Keep her out of the rooms she's already peed in as much as possible, and if you can hire a carpet cleaner or go rent a RugDoctor to get the smells out. It should help, I think. If you catch her peeing inside, clean it up with the enzymatic cleaners asap.

I think the process of crating her as you have been is fine, putting her back in for 10-15 minutes if she doesn't go, etc, if you stick with it. Eventually you can slowly decrease her time spend in the crate until her "after pee play time" is all the time. =)


----------



## Kobismom (Dec 17, 2012)

Now that you're using the crate, here's a technique we used that helped to housebreak Kobi rather quickly.

If you aren't able to watch her, crate or pen her. Period.

Use the rest of the house as a reward to her going potty outside... so...

Before letting her out of her pen/crate, take her outside. 

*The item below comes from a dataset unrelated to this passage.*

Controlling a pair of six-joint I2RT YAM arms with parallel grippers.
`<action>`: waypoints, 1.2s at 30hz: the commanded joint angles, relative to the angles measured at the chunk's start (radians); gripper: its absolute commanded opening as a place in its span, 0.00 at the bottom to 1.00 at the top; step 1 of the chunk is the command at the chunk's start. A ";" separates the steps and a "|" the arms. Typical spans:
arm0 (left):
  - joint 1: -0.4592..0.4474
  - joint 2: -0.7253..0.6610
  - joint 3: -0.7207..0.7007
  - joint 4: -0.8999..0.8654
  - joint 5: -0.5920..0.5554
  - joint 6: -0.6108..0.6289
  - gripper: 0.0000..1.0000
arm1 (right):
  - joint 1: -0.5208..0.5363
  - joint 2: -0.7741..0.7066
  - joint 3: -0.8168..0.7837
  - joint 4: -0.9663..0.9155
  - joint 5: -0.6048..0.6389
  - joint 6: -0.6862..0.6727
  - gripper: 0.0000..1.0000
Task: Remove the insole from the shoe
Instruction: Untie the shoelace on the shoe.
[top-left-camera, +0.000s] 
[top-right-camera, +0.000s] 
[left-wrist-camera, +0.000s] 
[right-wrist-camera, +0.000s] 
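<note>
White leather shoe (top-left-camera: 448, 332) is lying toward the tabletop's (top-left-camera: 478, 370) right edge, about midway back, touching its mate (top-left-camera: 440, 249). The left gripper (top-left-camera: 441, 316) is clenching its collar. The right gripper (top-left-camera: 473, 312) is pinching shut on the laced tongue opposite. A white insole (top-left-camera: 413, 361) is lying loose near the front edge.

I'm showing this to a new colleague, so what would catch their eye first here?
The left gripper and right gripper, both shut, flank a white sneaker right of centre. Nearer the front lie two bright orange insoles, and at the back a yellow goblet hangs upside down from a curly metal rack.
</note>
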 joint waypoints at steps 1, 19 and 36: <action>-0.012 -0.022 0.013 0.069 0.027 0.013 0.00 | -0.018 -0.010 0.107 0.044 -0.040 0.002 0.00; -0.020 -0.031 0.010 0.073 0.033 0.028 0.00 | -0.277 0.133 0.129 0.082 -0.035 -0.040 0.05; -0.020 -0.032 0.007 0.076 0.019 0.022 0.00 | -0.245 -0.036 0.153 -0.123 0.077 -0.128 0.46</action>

If she goes, then her reward is to play outside the pen/crate.
If she doesn't go, put her back in her crate (not the pen... you want to restrict her movement) for 15 mins.
Take her outside again. If she goes this time, then reward her with playtime outside the pen/crate.
If not, put her back into the crate

Continue this routine until she learns that being out and about in the house is a reward, not a bathroom! LOL


----------



## Pug_love (Nov 30, 2012)

She is rewarded every time she potties outside. It is very effective with her now. Lilly doesn't go in the crate at night, she holds it all through the night until around 5am and then take her out and she gets to sleep with me for another few hours and I take her out once waking up for good again. She is given a treat and she knows to potty every time she goes out now, which is much progress.

So Lilly holds in her bladder while she is confined. That's great. She will hold her bladder when gated to just the kitchen, that's also great! But, when I try to reward her for pottying outside with a treat and then giving her freedom to be in the living room with me.. it is a disaster. I tried this morning to let her in here with me. I took her out as soon as we got up, she used the bathroom, both peed and pooped. So I let her out of the kitchen to play in the living room with me. Not even 15 minutes later she peed on the carpet without any warning. She gave me absolutely no warning that she was going to pee. She was just playing and all of a sudden without any sniffing circling, or trying to find the right spot, she squatted, peed, and it gave me no time at all to try to prevent it. I don't know how to prevent this unless I just don't allow her on the carpeted areas. She won't use it on the kitchen floor, but she doesn't care where she goes in the living room.

Any idea why she won't hold it in the living room but she will if she is in the kitchen?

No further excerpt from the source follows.